ReplyDeleteWhen TCM re-aired "Soylent Green" last year, I watched it again for the first time in nearly 35 years. My impressions were very similar to yours in the post above. Among the things that struck me while re-watching it as an adult was the concept of "furniture" and the physical abuse thereof by the apartment manager/pimp. While I had remembered the girl and the murder mystery, I was left to speculate whether some of that more 'adult' content had been deemed to strong for 1970s TV and been edited out, or whether it simply didn't register with me as a 10 year-old.

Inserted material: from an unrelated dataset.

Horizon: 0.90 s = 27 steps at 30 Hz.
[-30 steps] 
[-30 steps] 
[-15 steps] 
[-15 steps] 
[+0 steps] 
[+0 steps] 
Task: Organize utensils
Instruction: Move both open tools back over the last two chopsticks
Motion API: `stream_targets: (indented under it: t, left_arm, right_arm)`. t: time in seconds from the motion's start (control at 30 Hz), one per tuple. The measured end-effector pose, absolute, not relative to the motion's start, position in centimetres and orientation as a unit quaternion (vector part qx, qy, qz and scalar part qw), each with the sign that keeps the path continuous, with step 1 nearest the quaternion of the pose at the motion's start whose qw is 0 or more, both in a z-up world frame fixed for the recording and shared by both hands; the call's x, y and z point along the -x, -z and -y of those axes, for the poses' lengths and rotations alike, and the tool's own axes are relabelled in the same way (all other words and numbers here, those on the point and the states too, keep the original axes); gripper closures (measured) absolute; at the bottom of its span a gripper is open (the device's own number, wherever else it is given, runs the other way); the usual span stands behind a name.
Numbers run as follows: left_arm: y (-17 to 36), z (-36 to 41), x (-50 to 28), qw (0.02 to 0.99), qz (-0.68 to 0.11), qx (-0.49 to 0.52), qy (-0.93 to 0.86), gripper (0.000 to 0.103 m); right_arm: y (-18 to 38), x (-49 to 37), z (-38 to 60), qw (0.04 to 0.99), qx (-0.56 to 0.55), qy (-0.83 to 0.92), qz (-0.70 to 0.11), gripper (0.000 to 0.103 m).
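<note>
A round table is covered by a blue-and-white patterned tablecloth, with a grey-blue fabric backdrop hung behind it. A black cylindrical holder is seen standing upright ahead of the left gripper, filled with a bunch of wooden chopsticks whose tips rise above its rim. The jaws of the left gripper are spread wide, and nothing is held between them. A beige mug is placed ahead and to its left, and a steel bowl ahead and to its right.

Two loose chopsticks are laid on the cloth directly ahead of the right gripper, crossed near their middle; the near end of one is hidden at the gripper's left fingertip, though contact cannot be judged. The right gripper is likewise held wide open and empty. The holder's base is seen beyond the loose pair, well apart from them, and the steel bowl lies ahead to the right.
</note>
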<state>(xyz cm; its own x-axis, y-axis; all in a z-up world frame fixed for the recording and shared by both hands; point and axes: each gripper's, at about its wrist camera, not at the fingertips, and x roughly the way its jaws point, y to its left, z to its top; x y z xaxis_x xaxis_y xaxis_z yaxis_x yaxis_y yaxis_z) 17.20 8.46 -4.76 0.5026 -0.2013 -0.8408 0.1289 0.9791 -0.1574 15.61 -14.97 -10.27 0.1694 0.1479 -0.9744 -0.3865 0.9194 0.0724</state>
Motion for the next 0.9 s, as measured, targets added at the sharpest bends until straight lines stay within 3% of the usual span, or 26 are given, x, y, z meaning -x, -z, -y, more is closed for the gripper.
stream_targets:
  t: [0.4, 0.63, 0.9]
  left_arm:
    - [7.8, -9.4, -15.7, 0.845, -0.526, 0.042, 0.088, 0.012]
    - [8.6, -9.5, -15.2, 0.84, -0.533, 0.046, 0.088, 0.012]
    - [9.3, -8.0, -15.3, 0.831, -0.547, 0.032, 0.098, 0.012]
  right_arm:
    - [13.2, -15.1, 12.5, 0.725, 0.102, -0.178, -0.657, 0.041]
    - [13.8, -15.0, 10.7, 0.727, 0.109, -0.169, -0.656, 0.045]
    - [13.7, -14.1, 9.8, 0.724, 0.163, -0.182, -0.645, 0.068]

As a contemporary viewer, I also thought that the film had a distinctly Watergate-influenced government conspiracy aspect. I was not surprised when a quick Wikpedia search revealed to me that the infamous Watergate break-in occurred in June 1972, and that this film was released theatrically 10 months later, in April 1973.
The Wikipedia entry for "Soylent Green" also states that Edward G Robinson apparently died just 12 days after filming ended in January 1973. When the film aired on TCM last year, it was also accompanied by some sort of 'making of' documentary that suggested Edward G Robsinson had only told his real-life friend Charlton Heston that Robinson had been given just weeks to live by his doctors immediately before filing of Robinson's death scene, and that Heston's emotions on-screen reflect his real life shock and grief.

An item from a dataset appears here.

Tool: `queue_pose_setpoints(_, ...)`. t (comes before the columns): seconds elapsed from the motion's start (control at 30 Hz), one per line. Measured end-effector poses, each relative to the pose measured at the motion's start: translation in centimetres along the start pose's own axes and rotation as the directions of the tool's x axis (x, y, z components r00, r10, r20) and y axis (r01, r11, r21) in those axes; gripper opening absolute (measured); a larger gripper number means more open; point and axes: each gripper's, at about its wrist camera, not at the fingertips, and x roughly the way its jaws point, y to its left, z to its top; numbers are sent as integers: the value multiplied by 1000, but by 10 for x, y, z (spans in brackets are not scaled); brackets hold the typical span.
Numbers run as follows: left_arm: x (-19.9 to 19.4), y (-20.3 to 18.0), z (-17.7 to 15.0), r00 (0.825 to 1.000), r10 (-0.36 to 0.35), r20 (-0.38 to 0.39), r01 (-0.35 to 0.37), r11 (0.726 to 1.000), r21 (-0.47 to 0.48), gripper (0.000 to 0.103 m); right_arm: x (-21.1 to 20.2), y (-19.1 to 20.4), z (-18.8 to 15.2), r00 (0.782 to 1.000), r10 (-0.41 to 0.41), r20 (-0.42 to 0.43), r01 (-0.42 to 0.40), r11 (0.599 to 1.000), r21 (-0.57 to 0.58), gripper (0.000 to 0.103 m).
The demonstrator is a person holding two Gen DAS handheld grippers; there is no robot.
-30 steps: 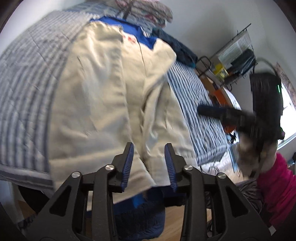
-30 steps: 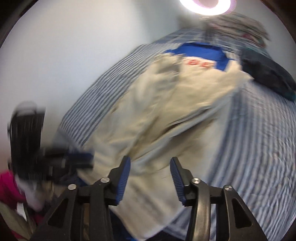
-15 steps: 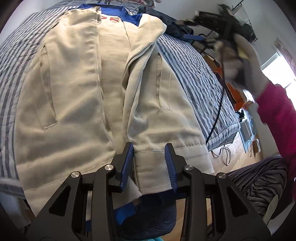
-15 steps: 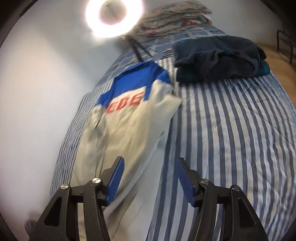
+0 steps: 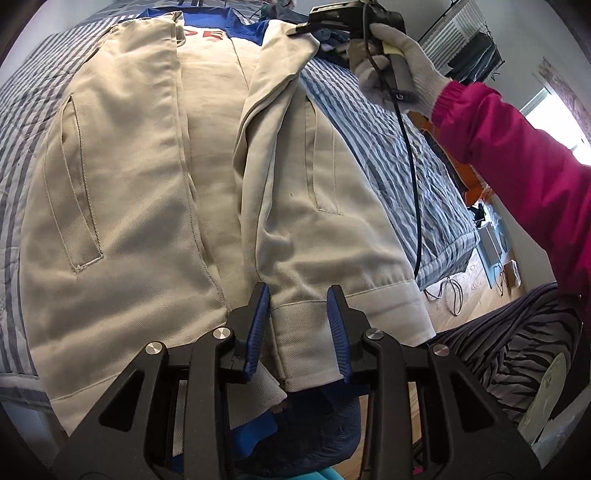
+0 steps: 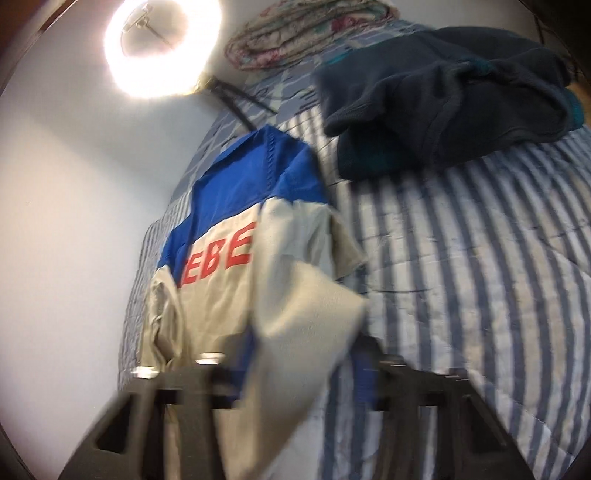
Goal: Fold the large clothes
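Note:
A beige jacket (image 5: 147,184) with a blue yoke and red letters lies back-up on the striped bed cover (image 5: 388,147), both side panels folded inward. My left gripper (image 5: 297,325) is at the near hem. Its jaws are closing, and the hem band fills the gap between the blue pads. My right gripper (image 5: 301,29), held in a white-gloved hand (image 5: 399,62), is at the far right shoulder. In the blurred right wrist view a raised beige fold of the jacket (image 6: 229,295) stands between the closing jaws of my right gripper (image 6: 303,365), touching both pads.
A dark blue garment (image 6: 443,99) lies in a heap beyond the jacket, with a folded floral quilt (image 6: 310,33) and a bright ring light (image 6: 162,44) behind. A pink sleeve (image 5: 517,166) and black cable (image 5: 413,184) cross the bed's right side. Zebra-print fabric (image 5: 517,350) lies lower right.
The jacket came down and now lies flat on the bed. My right gripper swung from the near hem to the far shoulder, opened on the way, then closed on the fold. The left stayed at the hem.

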Motion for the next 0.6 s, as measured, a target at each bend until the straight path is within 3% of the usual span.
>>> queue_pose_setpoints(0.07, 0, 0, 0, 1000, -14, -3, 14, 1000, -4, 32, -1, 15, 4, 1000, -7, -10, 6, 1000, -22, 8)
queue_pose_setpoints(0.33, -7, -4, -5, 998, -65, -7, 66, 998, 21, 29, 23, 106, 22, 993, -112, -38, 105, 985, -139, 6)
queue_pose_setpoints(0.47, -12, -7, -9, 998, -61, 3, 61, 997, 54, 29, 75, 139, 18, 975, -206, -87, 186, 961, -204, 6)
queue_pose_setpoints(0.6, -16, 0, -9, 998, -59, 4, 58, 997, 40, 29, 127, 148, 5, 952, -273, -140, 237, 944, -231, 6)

One novel with an eroded middle class is I Will Fear No Evil by Heinlein.
ReplyDeleteAlso check out the short story pastiched by Harrison himself, Roommates.

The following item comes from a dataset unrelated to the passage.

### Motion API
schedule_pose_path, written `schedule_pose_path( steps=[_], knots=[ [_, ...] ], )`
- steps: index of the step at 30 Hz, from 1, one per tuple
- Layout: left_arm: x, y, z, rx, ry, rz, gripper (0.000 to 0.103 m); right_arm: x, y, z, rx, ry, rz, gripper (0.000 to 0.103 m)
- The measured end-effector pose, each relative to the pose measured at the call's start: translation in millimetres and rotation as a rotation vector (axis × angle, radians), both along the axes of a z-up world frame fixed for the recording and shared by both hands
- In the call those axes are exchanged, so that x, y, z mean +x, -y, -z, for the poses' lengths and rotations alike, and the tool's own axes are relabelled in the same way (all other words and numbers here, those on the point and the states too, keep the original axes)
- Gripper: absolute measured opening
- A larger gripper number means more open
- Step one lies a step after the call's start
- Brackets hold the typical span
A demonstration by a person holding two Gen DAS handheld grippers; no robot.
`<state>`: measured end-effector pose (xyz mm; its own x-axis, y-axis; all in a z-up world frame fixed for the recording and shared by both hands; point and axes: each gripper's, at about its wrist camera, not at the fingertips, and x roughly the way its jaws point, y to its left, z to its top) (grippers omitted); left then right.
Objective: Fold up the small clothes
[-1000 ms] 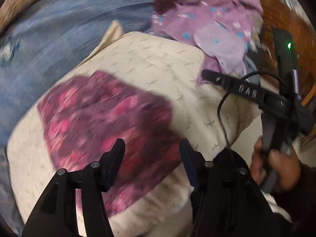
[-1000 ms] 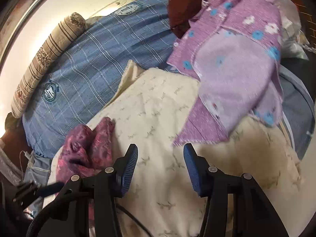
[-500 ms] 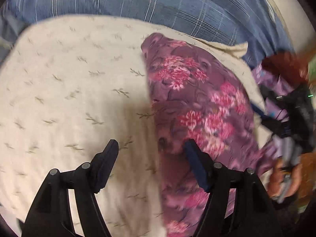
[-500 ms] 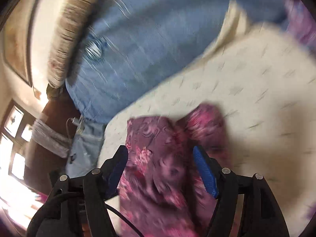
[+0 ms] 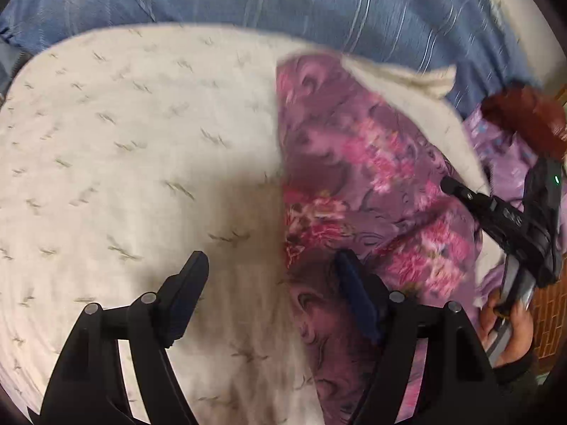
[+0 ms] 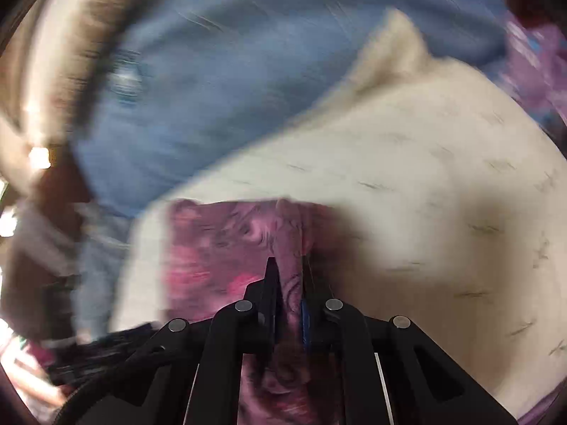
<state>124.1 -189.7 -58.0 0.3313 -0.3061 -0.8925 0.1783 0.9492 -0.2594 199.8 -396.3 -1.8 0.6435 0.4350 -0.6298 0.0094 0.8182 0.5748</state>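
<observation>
Cream patterned pillow (image 5: 134, 163) on blue striped bedsheet (image 5: 283, 3)

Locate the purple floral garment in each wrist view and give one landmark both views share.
Left wrist view: purple floral garment lies right of centre on the cream pillow, under the open left gripper's right finger.
Right wrist view: it sits bottom centre, a fold pinched in the right gripper.
Shared landmark: the blue striped bedsheet beyond the pillow.

I see the purple floral garment (image 5: 358, 191) lying on the cream patterned pillow (image 5: 141, 148), spread along its side nearest the lilac clothes pile (image 5: 503, 156). One bunched fold of it (image 6: 288, 248) stands pinched up off that pillow.
</observation>
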Motion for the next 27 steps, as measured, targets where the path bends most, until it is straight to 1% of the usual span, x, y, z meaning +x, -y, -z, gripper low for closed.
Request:
schedule_pose_path(
  steps=[1,2,3,5,6,7,8,9,11,12,14,15,16,17,18,19,20,21,23,24,25,26,27],
  knots=[
    [-2,2,1,0.011,0.004,-0.001,0.075,5,5,13,0.007,-0.036,0.019,0.021],
    [-5,1,-3,0.021,0.018,-0.001,0.075,4,8,21,0.041,-0.055,0.034,0.022],
    [-8,-1,-9,0.018,0.028,0.010,0.075,1,17,23,0.129,-0.048,0.034,0.023],
    [-15,-10,-22,0.000,0.037,0.021,0.075,-9,25,13,0.185,-0.033,0.040,0.034],
    [-21,-17,-30,-0.030,0.042,0.032,0.075,-19,29,4,0.203,-0.022,0.038,0.038],
    [-26,-21,-35,-0.053,0.049,0.045,0.075,-31,34,-4,0.233,0.007,0.024,0.040],
    [-34,-25,-41,-0.065,0.057,0.062,0.075,-49,40,-6,0.253,0.023,0.012,0.042],
    [-45,-29,-45,-0.069,0.064,0.081,0.075,-65,43,-10,0.278,0.039,-0.010,0.047],
    [-65,-29,-48,-0.100,0.062,0.120,0.075,-98,51,-9,0.299,0.054,-0.033,0.057],
    [-76,-29,-45,-0.127,0.043,0.136,0.075,-112,52,-6,0.295,0.048,-0.047,0.059],
    [-86,-17,-39,-0.167,0.011,0.185,0.075,-130,45,7,0.290,0.022,-0.101,0.059],
    [-89,-10,-35,-0.141,0.001,0.209,0.075,-132,39,15,0.270,0.009,-0.114,0.059],
    [-91,-2,-29,-0.092,-0.003,0.225,0.075,-126,34,17,0.247,-0.005,-0.116,0.059],
    [-91,3,-25,-0.061,-0.006,0.227,0.075,-125,28,26,0.225,-0.025,-0.128,0.058],
    [-92,4,-22,-0.047,-0.020,0.215,0.075,-123,24,29,0.222,-0.028,-0.149,0.046],
    [-91,2,-22,-0.053,-0.034,0.207,0.075,-125,19,26,0.194,-0.018,-0.163,0.029],
    [-91,-2,-24,-0.073,-0.046,0.203,0.075,-130,16,17,0.146,0.002,-0.167,0.021],
    [-90,-6,-26,-0.084,-0.044,0.202,0.075,-143,16,2,0.109,0.058,-0.173,0.011],
    [-92,-14,-32,-0.071,-0.013,0.191,0.075,-166,25,-25,0.145,0.143,-0.171,0.011],
    [-92,-17,-33,-0.067,-0.003,0.185,0.075,-179,33,-31,0.173,0.164,-0.167,0.011],
    [-91,-18,-31,-0.064,-0.006,0.180,0.075,-186,39,-30,0.197,0.163,-0.162,0.011],
    [-90,-22,-28,-0.065,-0.021,0.172,0.075,-190,47,-23,0.200,0.132,-0.130,0.013],
    [-88,-22,-25,-0.068,-0.037,0.169,0.075,-193,51,-16,0.160,0.100,-0.100,0.016]
  ],
)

Great review as usual JKM. I saw this on a drive-in double bill with Westworld which was 70's sci-fi heaven by definition. Just wanted to chip in as I usually do that Heston's politics never fit the rigid "right wing nutter" cliche that unfortunately is how people see him thanks to "Bowling For Columbine" and, ok, honestly, his own statements (too often taken out of the context of his life). Heston marched for civil rights at a time when it was dangerous for a Hollywood celebrity to do so and had the power to choose and influence his highly political late 60's-early 70s SF films (there's an old STARLOG interview where he discusses this and how his politics related to it). He was a conservative, inarguably, but a thoughtful one who actually held to his principals - closer to what we now call a "libertarian" philosophy. My own politics are much, much closer to Michael Moore's but it's revealing that the Heston SF trilogy (POTA, Soylent Green, The Omega Man) are political films that (I would venture) are one hundred percent reflective of both Moore's and Heston's own personal philosophies.